Kebiasaan berburuk sangka (su`uzhan) merupakan pemicu lahirnya prahara dalam rumah tangga. Su`uzhan yang bersarang dalam hati akan membawa seseorang untuk mengucapkan sesuatu yang tidak pantas dan melakukan perbuatan yang tidak semestinya. Selain itu, buruk sangka juga menjadikan pelakunya selalu merasa ada kesalahan yang dilakukan oleh orang yang ia jadikan sebagai obyek prasangkanya.
Bila kebiasaan berburuk sangka ini menghiasi rumah tangga muslim, ia menjadi sebab terjadinya pertikaian. Padahal, Allah swt memperingatkan kepada setiap hamba-Nya yang beriman untuk menjauhi prasangka, sebagaimana firman-Nya,
``Wahai orang-orang yang beriman, jauhilah oleh kalian kebanyakan dari prasangka, karena sebagian prasangka itu adalah dosa, dan janganlah kalian memata-matai...`` (Al- Hujurat [49]: 12)
Al-Hafizh Ibnu Katsir berkata menafsirkan ayat di atas, ``Allah swt melarang hamba-Nya kaum mukminin dari kebanyakan prasangka, yaitu tuduhan dan anggapan berkhianat yang tidak pada tempatnya kepada keluarga/istri, karib kerabat, dan manusia. Karena sebagian dari prasangka tak lain merupakan dosa. Karena itu, jauhilah kebanyakan dari prasangka demi kehati-hatian.`` 18
Rasulullah saw bersabda,
``Hati-hati kalian dari prasangka, karena prasangka itu adalah sedusta-dusta ucapan. Dan janganlah kalian memata-matai sesama kalian.``19
Prasangka yang dilarang oleh ayat di atas dan oleh hadits Nabi saw adalah suuzhan (prasangka buruk) yang hukumnya haram.
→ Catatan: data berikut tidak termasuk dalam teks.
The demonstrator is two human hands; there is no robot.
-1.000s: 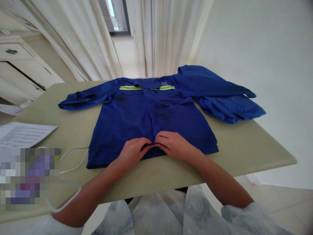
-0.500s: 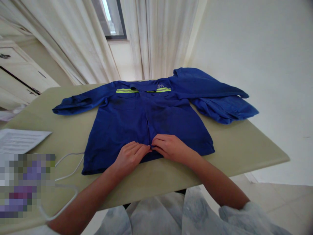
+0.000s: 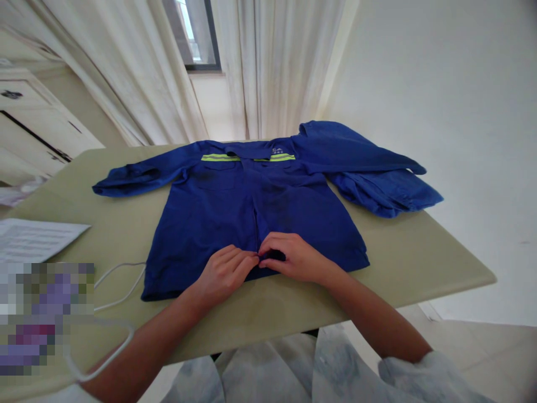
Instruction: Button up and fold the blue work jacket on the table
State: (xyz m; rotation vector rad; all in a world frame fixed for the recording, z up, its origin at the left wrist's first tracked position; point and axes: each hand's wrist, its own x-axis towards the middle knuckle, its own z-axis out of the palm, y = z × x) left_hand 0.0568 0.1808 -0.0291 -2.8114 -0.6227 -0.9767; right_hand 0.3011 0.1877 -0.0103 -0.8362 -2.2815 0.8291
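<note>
Blue work jacket (image 3: 235, 212) lies flat on the tabletop (image 3: 423, 263): soft, limp cloth, likely light, best held at the front edges near the hem. Left hand (image 3: 222, 273) and right hand (image 3: 291, 257): grips closed, pinching those edges.

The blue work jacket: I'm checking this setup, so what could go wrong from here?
The sleeve on the right of the blue work jacket reaches past the edge of the table, so it could slip off. The white cable by the hem could snag. Tugging at the front opening with left hand and right hand could skew it.
</note>
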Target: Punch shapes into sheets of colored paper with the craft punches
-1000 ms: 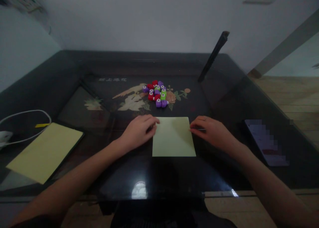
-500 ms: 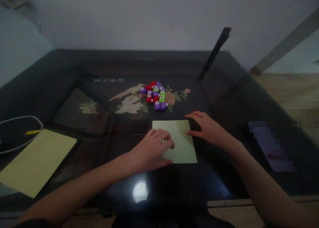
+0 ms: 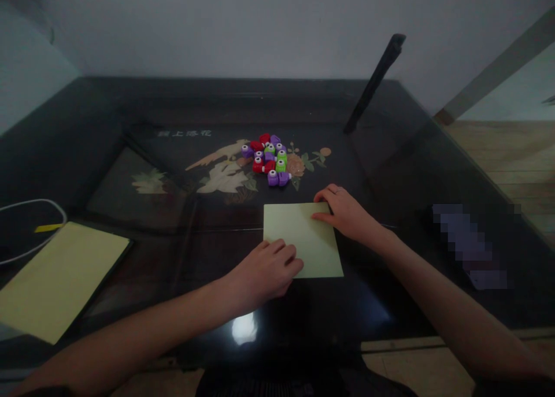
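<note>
A pale yellow-green square sheet of paper (image 3: 310,241) lies on the dark glossy table in front of me. My left hand (image 3: 269,270) covers its near left corner, fingers curled and closed at the edge; the thumb is mostly hidden beneath. At the far right corner rests my right hand (image 3: 342,209), open, its thumb on the paper and its fingers at the far edge with a gap between them. Beyond the sheet sits a cluster of small red, purple and green toy pieces with eye-like tops (image 3: 269,160).
On the left lies a stack of yellow paper (image 3: 69,275), beside a white cable (image 3: 52,203) with a yellow tag. A dark stick-like object (image 3: 375,85) slants up at the back right. A blurred-out flat device (image 3: 468,247) lies on the right of the table (image 3: 208,327).
My left hand's fingers have curled in and closed at the paper's near left corner. My right hand has shifted left, further onto the far right corner. The view has tilted slightly.
</note>
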Demonstrator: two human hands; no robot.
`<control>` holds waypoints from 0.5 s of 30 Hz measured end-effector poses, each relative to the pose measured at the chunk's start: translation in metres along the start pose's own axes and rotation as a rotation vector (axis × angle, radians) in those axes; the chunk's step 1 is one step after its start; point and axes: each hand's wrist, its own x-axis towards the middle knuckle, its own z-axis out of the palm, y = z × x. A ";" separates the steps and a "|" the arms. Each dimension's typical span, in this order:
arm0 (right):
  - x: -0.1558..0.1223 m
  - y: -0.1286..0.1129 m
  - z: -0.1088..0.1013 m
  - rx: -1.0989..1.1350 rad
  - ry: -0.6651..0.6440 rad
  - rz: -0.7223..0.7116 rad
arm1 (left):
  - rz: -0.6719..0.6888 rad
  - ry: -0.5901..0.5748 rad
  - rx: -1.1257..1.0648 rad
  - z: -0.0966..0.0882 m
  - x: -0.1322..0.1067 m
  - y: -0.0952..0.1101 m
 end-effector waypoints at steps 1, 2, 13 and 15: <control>0.004 0.000 0.000 0.006 0.002 0.001 | -0.009 -0.009 0.007 -0.001 0.000 0.000; 0.007 -0.001 0.001 0.012 0.008 0.006 | -0.021 -0.018 0.013 -0.001 -0.001 -0.001; 0.015 -0.004 0.004 0.178 0.116 0.073 | -0.089 -0.103 0.011 -0.015 -0.002 -0.006; 0.012 -0.003 0.003 0.189 0.138 0.075 | -0.090 -0.111 0.014 -0.014 -0.002 -0.006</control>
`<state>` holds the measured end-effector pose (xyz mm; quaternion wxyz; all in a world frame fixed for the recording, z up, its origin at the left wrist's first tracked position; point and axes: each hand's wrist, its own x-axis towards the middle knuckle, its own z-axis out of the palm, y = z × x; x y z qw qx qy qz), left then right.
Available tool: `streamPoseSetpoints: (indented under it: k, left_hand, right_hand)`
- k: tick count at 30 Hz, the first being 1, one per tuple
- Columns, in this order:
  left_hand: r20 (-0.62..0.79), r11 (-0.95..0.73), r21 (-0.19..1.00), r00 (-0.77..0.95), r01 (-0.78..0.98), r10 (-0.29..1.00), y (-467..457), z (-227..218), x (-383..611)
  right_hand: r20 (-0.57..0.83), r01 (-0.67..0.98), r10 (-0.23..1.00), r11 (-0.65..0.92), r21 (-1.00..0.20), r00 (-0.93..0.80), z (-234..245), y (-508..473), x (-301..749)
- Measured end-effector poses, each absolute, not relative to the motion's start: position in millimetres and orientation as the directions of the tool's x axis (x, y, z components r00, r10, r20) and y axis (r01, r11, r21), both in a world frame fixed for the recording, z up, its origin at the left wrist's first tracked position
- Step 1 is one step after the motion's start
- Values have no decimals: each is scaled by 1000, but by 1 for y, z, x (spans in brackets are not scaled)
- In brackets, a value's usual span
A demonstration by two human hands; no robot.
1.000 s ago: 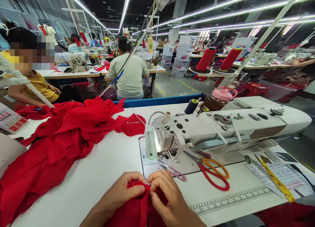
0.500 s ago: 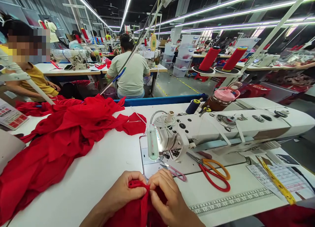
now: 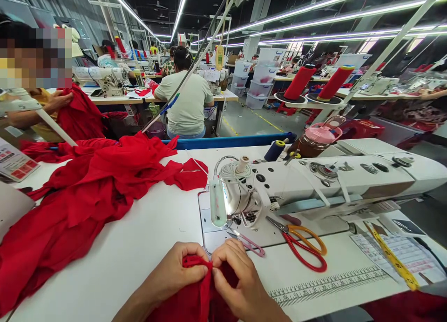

Al-Khaththabi berkata, ``Prasangka (buruk) yang dilarang adalah prasangka (buruk) yang direalisasikan dan dibenarkan, bukan prasangka yang sekedar terlintas dalam jiwa, karena prasangka seperti ini tidak dapat dikuasai (datang tiba-tiba tanpa dikehendaki).``
Al-lmam An-Nawawi menerangkan, ``Yang dimaksudkan oleh Al-Khaththabi dengan prasangka yang diharamkan adalah prasangka yang terus menerus ada pada seseorang, menetap dalam hatinya. Bukan prasangka yang sekedar melintas dalam hati dan tidak menetap di dalamnya karena prasangka seperti ini tidak bisa dikuasai dan datang begitu saja, sebagaimana telah lewat dalam hadits bahwa Allah swt mengampuni kesalahan yang terjadi pada umat ini selama mereka tidak membicarakan atau bersengaja melakukannya.`` (Al-Minhaj Syorhu Shahih Muslim, 161335).
Memelihara kebiasaan berprasangka buruk kepada pasangan kita sama artinya dengan mempersiapkan keluarga kita menuju kepada kehancuran. Dengan adanya prasangka buruk, kepercayaan yang seharusnya menjadi pondasi cinta di antara suami-istri semakin memudar. Hendaknya keluarga muslim mampu menghindari kebanyakan prasangka, karena sebagian prasangka adalah dosa dan seburuk-buruk dusta yang di kemudian hari dapat mengikis keharmonisan rumah tangga.